Der Verfassungsschutz „beobachtet“ und schweigt – bis heute.
In den 20 Jahren unter „Beobachtung“ entwickelte sich die braune Szene prächtig: neben den 5 Morden Drohungen, Überfälle, Gewalttaten gegen alle, die nicht in ihr nationalistisches Weltbild passen. Auch der Ausbau der Beziehungen zur Nazi-Szene national und international und zum verbotenen „blood and honour“ und „Combat 18“ wird von antifaschistischen Bündnissen registriert. Gegen die Nazi-Band „Oydoxie“, die mit „blood and honour“ verbandelt ist, wurde bereits 2005 von der VVN/BdA wegen ihrer volksverhetzenden und menschenverachtenden Texte Strafanzeige erstattet. Zum Prozess kam es nicht.
Die Morde an Mehmet Kubasik und dem Kasseler Internetcafe Besitzer Halit Yosgat fallen durch zeitliche Nähe und viele unbeantwortete Fragen auf und lassen Zusammenhänge vermuten.
2012 wurde die kriminelle Kameradschaft „Nationaler Widerstand Dortmund“ verboten und tauchte kurz danach in der von Nazi-Kumpan Christian Worch neu gegründeten Partei „Die Rechte“ wieder auf.
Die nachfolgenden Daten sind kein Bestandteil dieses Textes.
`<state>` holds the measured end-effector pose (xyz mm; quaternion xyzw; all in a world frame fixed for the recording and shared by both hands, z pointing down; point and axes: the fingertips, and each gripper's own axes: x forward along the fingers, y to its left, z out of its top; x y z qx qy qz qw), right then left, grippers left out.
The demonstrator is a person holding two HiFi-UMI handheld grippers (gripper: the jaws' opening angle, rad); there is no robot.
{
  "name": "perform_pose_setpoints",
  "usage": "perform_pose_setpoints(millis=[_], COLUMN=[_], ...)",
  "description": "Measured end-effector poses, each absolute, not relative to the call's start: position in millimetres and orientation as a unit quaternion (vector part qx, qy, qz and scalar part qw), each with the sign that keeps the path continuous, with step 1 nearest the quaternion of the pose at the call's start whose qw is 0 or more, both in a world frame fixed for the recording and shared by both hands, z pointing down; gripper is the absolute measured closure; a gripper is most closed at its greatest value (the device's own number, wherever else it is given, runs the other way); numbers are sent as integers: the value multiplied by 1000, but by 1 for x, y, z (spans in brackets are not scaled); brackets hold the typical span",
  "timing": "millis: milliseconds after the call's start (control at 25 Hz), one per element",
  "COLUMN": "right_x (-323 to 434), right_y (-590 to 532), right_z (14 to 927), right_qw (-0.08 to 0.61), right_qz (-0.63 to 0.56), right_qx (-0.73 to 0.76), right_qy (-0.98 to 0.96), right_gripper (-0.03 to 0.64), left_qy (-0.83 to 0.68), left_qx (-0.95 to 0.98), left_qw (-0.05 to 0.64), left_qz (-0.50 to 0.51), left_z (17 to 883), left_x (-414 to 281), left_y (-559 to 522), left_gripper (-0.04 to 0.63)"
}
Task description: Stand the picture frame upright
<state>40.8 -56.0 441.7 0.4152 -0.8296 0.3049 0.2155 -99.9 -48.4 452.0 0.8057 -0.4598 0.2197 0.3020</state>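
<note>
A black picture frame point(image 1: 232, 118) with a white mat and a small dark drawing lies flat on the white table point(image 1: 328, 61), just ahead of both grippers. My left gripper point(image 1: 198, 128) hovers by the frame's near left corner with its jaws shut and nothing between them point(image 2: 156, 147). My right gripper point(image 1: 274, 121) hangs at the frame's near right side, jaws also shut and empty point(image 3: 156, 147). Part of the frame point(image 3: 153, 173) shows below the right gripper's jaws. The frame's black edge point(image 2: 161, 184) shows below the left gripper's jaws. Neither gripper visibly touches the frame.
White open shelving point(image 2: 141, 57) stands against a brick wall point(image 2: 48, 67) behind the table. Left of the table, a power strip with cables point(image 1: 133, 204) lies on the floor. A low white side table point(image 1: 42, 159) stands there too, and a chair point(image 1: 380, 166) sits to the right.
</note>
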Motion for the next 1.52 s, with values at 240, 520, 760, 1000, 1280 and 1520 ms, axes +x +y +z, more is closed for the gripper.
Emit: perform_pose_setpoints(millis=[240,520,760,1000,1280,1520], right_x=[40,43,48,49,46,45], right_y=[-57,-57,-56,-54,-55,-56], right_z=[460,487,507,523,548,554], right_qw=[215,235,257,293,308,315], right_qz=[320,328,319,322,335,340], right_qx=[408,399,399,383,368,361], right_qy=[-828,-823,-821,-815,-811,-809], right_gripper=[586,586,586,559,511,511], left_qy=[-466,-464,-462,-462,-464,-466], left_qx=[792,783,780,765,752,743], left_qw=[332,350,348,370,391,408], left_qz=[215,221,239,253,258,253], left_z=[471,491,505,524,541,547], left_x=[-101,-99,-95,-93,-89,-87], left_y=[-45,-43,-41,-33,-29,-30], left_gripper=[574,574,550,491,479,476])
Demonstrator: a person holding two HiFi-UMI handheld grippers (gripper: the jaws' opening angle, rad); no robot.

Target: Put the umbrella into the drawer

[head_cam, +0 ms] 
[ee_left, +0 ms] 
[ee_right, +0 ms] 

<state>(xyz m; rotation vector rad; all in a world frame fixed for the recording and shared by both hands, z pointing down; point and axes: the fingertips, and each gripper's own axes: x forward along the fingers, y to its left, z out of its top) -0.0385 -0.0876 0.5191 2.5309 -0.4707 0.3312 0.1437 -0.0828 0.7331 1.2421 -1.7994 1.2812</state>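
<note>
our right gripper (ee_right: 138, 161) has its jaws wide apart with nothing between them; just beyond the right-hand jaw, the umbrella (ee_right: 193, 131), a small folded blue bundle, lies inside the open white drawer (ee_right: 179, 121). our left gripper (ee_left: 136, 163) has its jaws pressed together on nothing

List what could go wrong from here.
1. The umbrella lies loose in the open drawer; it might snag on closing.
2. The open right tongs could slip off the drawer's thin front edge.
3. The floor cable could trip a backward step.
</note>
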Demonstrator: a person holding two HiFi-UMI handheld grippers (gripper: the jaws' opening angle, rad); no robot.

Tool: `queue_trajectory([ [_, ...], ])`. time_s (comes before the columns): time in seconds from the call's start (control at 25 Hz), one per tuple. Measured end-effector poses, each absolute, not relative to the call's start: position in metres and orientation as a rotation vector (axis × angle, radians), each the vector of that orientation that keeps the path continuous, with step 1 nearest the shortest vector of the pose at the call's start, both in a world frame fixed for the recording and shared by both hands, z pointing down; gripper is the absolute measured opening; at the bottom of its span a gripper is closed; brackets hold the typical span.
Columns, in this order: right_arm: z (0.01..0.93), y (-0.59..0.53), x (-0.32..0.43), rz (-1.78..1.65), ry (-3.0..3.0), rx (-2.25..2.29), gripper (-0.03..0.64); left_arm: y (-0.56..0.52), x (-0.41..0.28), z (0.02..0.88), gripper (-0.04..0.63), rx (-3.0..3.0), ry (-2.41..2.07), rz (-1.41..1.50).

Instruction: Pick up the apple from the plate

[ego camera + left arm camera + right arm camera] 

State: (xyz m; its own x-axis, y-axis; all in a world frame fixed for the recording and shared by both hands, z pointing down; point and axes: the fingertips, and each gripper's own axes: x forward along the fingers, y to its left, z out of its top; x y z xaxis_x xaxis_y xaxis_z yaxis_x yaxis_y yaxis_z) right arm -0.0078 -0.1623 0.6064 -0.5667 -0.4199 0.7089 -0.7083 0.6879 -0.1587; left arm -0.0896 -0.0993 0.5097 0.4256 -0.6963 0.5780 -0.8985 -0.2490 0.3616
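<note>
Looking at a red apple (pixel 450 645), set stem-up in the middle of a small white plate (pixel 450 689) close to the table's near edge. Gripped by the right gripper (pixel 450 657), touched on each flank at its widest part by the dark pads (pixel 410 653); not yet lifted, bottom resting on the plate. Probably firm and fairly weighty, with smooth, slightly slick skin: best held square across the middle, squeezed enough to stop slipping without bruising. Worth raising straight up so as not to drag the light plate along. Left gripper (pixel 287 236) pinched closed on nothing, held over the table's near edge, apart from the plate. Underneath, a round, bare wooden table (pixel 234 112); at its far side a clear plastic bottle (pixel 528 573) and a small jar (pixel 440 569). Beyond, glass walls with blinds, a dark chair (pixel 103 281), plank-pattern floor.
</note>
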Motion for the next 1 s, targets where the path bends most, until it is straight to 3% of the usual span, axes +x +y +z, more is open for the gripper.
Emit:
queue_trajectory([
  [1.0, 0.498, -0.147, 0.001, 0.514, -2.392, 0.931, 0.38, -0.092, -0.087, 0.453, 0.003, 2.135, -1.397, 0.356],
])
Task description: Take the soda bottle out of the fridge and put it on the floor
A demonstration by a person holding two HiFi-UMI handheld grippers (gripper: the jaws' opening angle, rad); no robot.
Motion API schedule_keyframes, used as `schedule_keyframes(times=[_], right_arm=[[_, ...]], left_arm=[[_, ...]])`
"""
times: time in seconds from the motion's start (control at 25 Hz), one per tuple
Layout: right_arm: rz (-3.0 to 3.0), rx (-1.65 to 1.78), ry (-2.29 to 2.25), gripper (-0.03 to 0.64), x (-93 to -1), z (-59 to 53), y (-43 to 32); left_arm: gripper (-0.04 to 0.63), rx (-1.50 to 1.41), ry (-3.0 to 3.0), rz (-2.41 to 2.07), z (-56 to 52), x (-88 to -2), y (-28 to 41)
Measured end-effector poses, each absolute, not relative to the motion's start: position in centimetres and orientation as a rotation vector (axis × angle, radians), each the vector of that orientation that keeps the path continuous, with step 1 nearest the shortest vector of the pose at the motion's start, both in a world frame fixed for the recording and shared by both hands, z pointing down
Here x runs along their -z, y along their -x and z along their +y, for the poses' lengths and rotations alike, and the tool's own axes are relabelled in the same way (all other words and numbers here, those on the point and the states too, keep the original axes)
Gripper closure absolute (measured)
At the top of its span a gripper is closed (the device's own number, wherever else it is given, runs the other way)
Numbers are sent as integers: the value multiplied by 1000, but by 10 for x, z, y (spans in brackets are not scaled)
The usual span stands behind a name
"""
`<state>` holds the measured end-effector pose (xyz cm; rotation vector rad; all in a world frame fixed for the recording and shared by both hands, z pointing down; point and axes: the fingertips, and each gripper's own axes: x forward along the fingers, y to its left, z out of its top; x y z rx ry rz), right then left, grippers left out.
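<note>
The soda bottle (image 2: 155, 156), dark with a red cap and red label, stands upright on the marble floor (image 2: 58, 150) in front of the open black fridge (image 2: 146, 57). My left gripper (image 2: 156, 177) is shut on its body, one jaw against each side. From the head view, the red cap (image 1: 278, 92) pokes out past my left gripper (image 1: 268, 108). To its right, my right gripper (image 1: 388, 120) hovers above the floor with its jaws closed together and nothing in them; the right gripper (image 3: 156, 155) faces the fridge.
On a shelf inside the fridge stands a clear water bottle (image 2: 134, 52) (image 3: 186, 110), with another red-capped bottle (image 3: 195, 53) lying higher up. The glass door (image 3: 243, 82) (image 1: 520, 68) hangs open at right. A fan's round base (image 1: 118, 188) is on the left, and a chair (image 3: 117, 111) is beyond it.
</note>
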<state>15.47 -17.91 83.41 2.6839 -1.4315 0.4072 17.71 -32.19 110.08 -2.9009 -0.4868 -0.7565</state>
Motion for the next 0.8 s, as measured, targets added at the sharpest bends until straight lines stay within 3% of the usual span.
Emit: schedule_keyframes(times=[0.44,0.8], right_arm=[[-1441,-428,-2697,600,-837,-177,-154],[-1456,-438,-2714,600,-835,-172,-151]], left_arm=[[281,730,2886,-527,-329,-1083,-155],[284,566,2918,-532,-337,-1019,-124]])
So konnten die rassistischen Gewalttäter unter Parteienschutz ihr menschenverachtendes Treiben fortsetzen.
Die Verbotsforderung dieser „Partei“ wurde vom Bündnis Dortmund gegen Rechts mit tausenden von Unterschriften dem damaligen Innenminister Jäger übergeben. Der bedankte sich für das zivile Engagement – aber leider könne „Die Rechte“ nicht verboten werden.
„Küsst die Faschisten wo ihr sie trefft!“ Der bitter-ironische Text von Kurt Tucholsky aus den 20er Jahren des letzten Jahrhunderts drängt sich auf und wir wissen, wie die Verharmlosung und Unterschätzung der Faschisten geendet hat.
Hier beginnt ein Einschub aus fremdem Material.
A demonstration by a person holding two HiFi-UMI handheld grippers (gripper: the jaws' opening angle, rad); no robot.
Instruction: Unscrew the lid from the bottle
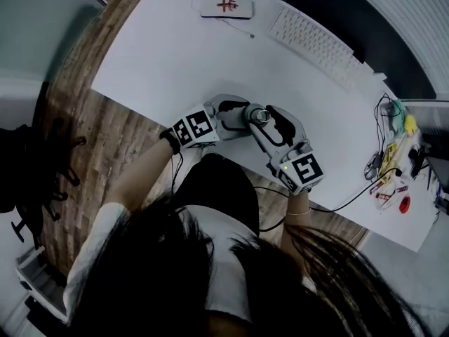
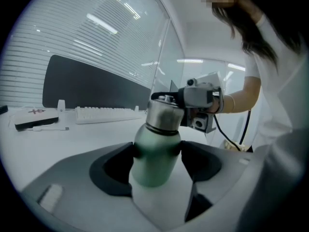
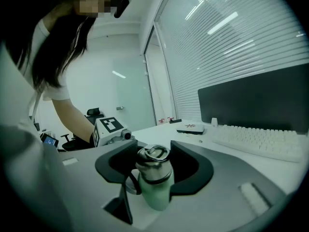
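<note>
A white worktop (image 1: 175, 55) fills most of my head view, in a bright office with slatted blinds along one wall. The bottle (image 1: 258, 116) stands upright near the worktop's middle. It has a pale green body and a steel lid (image 2: 163, 112), which as far as I can judge is seated and not yet off.

My left gripper (image 2: 157, 149) comes in from 9 o'clock at body height. Its jaws are spread wide with the body between them, close along its flanks. I read that as released rather than clamped, so the bottle rests on its own base.

My right gripper (image 3: 154, 168) reaches in from 5 o'clock and sits higher. Its jaws lie against the lid on both sides, and I take that as a grasp on the lid.

The split makes sense to me. The low gripper is there to stop the body turning, and the high one is there to turn the cap. With the left one slack, a twist now would probably spin the whole bottle, so I would want the body clamped first.

Everything else sits well apart from the bottle, which leaves both grippers room to swing. A keyboard (image 1: 312, 41) lies at 1 o'clock and a small white box with a red mark (image 1: 226, 6) at 12 o'clock. A tangle of cables (image 1: 382, 170) lies at 3 o'clock near the worktop's edge.
</note>
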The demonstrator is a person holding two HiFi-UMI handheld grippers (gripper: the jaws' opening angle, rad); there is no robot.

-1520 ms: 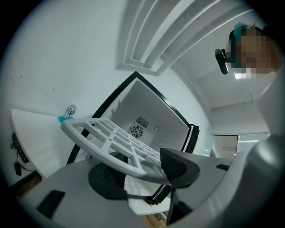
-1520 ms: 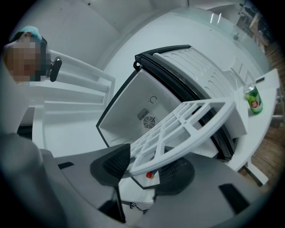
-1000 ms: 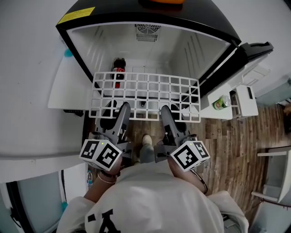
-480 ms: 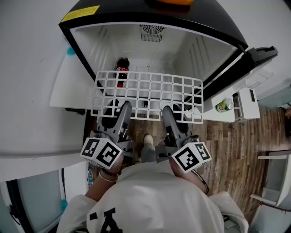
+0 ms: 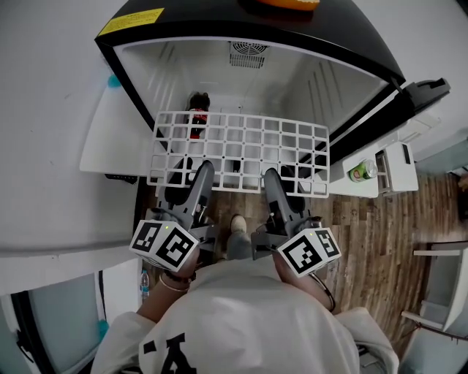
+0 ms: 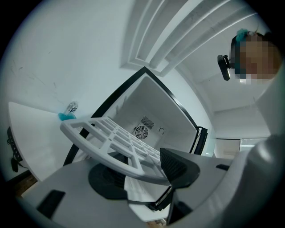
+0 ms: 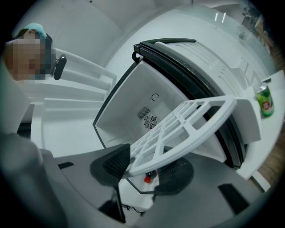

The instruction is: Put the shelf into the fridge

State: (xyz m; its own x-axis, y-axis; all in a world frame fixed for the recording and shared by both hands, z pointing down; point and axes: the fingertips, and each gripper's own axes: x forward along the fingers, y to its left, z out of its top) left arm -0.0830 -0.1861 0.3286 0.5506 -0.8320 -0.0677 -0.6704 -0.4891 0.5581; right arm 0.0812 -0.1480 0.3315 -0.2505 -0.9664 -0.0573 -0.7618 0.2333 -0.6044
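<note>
The left claw (image 5: 199, 175) and right claw (image 5: 273, 181) each grip the near edge of the white shelf (image 5: 241, 146). It is held level at the open fridge (image 5: 292, 73), where a bottle (image 5: 197, 102) stands inside.

Legible text, brands, numbers: none. Yellow label (image 5: 132, 23) on the black top of the fridge (image 5: 219, 13), print too small to read; red label on the dark bottle (image 5: 196, 117) inside the fridge, brand not readable; green can (image 5: 359, 171) at the open fridge door, lettering not readable. Two marker cubes, left (image 5: 164, 245) and right (image 5: 308, 250), carry black-and-white square code patterns without letters or digits; black print (image 5: 170, 354) on the person's white shirt is only partly in view, and no word can be made out.
</note>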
Im Mordfall Walter Lübcke gingen die „Aufklärer“ ähnlich vor wie bei der Familie Kubasik. Erst wird das Umfeld in den Blick genommen. Dann führt die gefundene DNA zu einem Nazi, der sich aber schon lange aus der rechten Szene verabschiedet habe, also ein „Einzeltäter“ ist. Auch der NSU soll ja laut Justiz und Verfassungsschutz kein Netzwerk von Unterstützern gehabt haben. Die Wahrheit ist eine andere: Der Nazi Stefan Ernst war bestens in der Naziszene in Kassel und Dortmund und auch mit combat 18 vernetzt und taucht bereits in den NSU- Akten des hessischen Untersuchungsausschusses auf. Ein Dank an die Journalisten, deren Recherche und Bildmaterial zur Wahrheitsfindung beitragen.
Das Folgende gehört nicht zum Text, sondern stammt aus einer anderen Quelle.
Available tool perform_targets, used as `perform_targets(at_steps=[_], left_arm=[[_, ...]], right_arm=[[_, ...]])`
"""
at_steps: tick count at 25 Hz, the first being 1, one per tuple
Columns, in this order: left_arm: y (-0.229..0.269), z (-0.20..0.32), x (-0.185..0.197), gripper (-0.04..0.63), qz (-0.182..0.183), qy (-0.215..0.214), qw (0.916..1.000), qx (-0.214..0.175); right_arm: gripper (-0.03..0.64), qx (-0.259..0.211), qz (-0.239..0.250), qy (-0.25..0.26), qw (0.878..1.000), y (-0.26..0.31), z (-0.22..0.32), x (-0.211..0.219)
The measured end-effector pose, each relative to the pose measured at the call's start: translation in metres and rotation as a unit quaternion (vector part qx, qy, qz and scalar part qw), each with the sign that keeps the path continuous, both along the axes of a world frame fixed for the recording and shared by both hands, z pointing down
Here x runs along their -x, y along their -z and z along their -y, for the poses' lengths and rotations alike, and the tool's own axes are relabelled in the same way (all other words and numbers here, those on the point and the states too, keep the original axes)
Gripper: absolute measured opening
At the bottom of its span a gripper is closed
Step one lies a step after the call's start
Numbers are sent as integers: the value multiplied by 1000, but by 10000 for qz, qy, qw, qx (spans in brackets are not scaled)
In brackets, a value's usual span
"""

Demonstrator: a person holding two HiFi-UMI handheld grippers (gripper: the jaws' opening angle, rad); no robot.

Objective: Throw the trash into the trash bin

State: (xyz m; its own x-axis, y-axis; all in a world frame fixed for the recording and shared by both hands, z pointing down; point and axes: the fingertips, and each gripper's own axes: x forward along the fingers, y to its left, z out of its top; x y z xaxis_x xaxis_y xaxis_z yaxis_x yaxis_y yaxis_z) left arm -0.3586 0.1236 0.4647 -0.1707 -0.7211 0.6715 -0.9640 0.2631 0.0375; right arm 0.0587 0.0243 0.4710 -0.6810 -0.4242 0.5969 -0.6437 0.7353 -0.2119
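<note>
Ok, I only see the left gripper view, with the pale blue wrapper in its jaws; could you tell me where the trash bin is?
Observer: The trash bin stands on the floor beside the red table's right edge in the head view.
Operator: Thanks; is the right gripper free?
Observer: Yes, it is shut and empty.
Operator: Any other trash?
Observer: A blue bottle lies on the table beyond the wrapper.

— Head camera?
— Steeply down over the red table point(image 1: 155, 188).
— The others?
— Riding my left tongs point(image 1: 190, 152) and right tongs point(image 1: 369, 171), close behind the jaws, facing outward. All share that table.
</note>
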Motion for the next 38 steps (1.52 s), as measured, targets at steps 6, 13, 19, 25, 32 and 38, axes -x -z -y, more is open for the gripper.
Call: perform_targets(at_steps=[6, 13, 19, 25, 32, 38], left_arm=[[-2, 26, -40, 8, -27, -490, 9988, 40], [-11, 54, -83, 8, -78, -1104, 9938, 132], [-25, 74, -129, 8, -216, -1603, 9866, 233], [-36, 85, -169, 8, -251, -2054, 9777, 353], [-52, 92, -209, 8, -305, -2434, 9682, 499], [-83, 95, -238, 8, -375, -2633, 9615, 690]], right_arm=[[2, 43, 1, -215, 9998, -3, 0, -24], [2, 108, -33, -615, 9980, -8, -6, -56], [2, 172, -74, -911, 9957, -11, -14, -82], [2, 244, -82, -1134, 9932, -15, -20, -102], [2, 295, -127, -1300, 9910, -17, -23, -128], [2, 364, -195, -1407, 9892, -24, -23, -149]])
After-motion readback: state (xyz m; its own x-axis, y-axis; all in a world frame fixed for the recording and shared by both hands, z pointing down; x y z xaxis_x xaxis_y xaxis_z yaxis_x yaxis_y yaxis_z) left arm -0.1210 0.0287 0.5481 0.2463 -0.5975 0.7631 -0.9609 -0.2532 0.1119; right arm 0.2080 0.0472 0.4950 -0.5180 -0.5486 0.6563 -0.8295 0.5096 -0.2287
Der Ruf nach dem „Starken Staat“ und dem Ausbau eines Verfassungsschutzes, der bei der Aufklärung der NSU Morde eine höchst zweifelhafte Rolle gespielt hat, ist mehr als fragwürdig.
Ein Offenlegen der NSU-Akten, ein Ende des Verharmlosens und das Verbot aller Nazi-Organisationen ist angesagt.